▶ [ABOUT THIS TASK]:
Please repeat exactly the lines below from the one containing "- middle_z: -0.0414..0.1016" down to the one containing "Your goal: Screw", both included, and nothing else.

▶ [RAW DATA]:
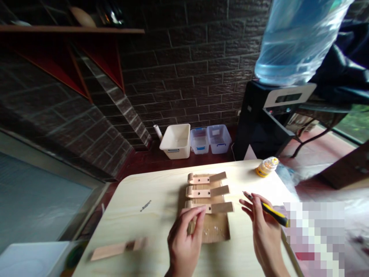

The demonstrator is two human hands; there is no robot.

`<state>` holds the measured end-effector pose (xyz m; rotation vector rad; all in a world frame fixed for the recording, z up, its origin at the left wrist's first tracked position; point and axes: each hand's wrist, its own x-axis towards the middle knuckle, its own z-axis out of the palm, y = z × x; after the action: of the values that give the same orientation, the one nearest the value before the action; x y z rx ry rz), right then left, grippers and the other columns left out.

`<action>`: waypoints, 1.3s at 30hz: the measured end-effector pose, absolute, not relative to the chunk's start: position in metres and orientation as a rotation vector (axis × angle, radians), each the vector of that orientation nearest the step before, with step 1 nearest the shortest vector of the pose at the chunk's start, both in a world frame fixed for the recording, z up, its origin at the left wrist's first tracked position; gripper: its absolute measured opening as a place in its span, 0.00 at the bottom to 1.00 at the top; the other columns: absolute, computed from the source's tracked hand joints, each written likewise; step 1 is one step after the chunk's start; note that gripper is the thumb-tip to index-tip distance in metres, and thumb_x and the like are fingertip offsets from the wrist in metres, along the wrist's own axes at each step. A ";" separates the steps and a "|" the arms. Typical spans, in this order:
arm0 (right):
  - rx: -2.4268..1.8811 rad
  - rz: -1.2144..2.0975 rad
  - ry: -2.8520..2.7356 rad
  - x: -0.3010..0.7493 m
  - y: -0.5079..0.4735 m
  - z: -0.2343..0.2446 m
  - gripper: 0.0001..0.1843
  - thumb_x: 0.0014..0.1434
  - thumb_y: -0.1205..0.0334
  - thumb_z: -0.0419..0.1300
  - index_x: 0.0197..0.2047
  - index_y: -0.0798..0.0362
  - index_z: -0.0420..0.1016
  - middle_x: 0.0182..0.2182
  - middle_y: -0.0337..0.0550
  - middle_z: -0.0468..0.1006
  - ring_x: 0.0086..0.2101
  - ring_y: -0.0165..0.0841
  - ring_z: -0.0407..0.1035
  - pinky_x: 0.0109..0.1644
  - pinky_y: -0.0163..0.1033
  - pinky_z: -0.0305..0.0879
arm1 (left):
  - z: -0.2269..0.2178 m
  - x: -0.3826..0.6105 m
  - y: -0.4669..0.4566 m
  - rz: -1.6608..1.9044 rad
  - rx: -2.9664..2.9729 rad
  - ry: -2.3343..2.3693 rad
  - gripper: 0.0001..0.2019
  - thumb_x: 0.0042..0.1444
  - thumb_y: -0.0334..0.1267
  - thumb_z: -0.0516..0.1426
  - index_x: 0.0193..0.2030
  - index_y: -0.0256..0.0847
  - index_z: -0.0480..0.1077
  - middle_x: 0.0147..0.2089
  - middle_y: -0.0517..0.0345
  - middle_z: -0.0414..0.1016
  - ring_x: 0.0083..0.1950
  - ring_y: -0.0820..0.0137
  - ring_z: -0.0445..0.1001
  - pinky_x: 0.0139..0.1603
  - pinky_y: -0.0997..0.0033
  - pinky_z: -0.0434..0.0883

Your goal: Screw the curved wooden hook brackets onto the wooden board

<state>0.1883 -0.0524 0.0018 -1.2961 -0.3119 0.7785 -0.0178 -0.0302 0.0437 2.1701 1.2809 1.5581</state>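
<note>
While the left hand reaches over the nearest of three tan strips, its thumb and fingertips meet in a narrow pinch at that strip's left part; whether anything small sits between them, I cannot tell. The strips lie side by side across a brown cardboard piece on the table, each with a curled left end and dark holes. Small clear shiny bits dot the cardboard's near part. Just to the right, the right hand holds a yellow-and-black tool between thumb and fingers, its tip toward the strips.

Near the far right corner stands a small clear bottle (the yellow low down may be contents or label). Beyond the table, a cream bin stands beside two see-through bins with blue latches. A large blue water bottle, wrapped in clear film, tops a black dispenser.
</note>
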 end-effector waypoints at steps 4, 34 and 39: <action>-1.312 0.818 -0.324 0.182 -0.052 0.003 0.30 0.62 0.37 0.71 0.54 0.52 0.79 0.54 0.55 0.87 0.45 0.46 0.86 0.44 0.45 0.84 | 0.040 -0.006 -0.034 1.498 2.263 1.256 0.12 0.70 0.29 0.62 0.57 0.43 0.77 0.46 0.56 0.89 0.45 0.69 0.89 0.54 0.77 0.83; -1.332 0.860 -0.378 0.163 -0.045 0.000 0.28 0.61 0.35 0.70 0.52 0.50 0.80 0.53 0.52 0.87 0.42 0.42 0.85 0.47 0.48 0.82 | 0.020 0.010 -0.035 1.370 2.336 1.426 0.13 0.68 0.28 0.61 0.57 0.45 0.76 0.47 0.52 0.86 0.47 0.64 0.87 0.52 0.66 0.84; -1.321 0.855 -0.371 0.164 -0.046 0.001 0.28 0.61 0.36 0.71 0.52 0.49 0.80 0.53 0.51 0.87 0.40 0.41 0.85 0.47 0.47 0.82 | 0.025 0.008 -0.036 1.386 2.341 1.361 0.14 0.67 0.26 0.61 0.55 0.45 0.76 0.48 0.52 0.86 0.50 0.63 0.86 0.55 0.65 0.83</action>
<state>0.1643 -0.0455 0.0008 -1.3213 -0.3714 0.8553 0.0080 -0.0358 0.0247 2.3411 1.3608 1.3857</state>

▶ [RESULT]:
  - middle_z: -0.0414..0.1016
  - ring_x: 0.0083..0.1950
  - ring_y: -0.0820..0.0137
  - ring_z: -0.0445..0.1001
  - pinky_x: 0.0139..0.1603
  - pinky_y: -0.0997..0.0033
  - pinky_z: -0.0434..0.0883

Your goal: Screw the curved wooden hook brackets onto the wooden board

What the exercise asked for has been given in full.